"Richer Dividend In Store"
Mark Ingham's Fundamental analysis
Share price: LSE 320 pence; JSE 5628 cents
Net shares in issue: 14,3 billion LSE and JSE
Glencore has a primary quote on the London Stock Exchange and a secondary quote on both theJohannesburg Stock Exchange and the Hong Kong Stock Exchange
Market cap: LSE £46,0 billion; JSE R805,7 billion
Fair value DCF: $3,84, £2,95, R52
Trading Buy and Portfolio Buy
What you need to know
Glencore is a hybrid commodity trader and miner. Copper, zinc, nickel, coal, and cobalt are the commodities driving mining earnings whilst a diversified clutch of metals and minerals, energy, and agriculture products drive marketing earnings. The group trades iron ore too, 47 million tons in 2016.
Glencore has a 79,5% share of the Merafe Pooling and Sharing Joint Venture, which today is the largest ferrochrome producer globally.

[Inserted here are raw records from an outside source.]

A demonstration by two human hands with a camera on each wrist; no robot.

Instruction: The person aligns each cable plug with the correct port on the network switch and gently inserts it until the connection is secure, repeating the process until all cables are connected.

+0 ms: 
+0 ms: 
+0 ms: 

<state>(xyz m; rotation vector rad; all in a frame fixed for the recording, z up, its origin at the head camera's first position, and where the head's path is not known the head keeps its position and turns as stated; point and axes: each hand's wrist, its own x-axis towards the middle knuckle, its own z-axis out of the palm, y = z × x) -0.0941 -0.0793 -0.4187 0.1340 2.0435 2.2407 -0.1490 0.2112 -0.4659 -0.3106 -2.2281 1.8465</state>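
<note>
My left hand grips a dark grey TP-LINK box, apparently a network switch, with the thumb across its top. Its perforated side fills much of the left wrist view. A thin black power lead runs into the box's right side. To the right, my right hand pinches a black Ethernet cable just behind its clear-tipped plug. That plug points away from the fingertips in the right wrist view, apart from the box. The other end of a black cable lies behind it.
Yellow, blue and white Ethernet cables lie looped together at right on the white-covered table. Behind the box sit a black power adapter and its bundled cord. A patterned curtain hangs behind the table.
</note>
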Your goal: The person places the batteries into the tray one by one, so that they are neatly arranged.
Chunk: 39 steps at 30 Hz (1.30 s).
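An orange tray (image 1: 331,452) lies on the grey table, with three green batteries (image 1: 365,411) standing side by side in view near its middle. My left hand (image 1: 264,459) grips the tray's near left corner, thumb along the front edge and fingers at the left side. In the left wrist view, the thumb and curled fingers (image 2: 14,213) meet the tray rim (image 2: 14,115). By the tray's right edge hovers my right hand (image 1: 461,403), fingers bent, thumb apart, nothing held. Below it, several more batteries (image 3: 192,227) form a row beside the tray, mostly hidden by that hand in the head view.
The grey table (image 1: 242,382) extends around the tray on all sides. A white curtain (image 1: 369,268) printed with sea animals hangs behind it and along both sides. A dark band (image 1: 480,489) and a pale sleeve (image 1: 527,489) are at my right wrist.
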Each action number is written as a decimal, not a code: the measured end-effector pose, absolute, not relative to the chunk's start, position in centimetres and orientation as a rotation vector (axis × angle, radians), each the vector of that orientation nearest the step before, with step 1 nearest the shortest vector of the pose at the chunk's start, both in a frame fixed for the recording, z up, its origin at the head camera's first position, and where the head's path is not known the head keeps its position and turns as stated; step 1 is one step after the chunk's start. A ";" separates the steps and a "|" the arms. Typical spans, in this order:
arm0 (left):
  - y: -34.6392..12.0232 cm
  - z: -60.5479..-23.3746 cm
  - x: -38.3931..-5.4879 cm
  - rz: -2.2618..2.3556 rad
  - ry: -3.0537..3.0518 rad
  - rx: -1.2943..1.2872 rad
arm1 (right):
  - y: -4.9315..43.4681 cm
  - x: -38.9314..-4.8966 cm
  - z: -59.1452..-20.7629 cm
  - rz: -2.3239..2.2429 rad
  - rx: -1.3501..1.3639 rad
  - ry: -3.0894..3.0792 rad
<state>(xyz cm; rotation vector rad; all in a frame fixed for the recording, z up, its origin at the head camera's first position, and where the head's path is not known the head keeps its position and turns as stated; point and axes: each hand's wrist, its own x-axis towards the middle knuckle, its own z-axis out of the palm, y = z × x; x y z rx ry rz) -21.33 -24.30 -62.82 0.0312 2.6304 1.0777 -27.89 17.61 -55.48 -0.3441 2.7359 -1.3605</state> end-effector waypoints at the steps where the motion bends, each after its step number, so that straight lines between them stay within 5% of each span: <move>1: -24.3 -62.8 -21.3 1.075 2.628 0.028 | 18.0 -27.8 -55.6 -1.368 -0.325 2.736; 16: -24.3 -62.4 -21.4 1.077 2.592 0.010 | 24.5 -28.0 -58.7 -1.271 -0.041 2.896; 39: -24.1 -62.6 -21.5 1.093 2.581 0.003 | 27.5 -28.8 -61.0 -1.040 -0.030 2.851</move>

In the past, the mix of commodities and higher gearing than peers partly explained the volatility in the share price, as Glencore had a high delta. A quite small strengthening in commodities had a disproportionately big impact, amplified by the fact that earnings grow disproportionately to the change in EBITDA.
However, debt has fallen considerably because of asset sales and improved cash generation. Net debt, including saleable inventory, was $30,5 billion as at 31 December 2014. As at 30 June 2017, net debt, after accounting for $16,3 billion in marketable inventory, was $13,9 billion. My cash flow projection has net debt potentially at $10 billion by 31 December 2017. Glencore has a net debt cap of $16 billion.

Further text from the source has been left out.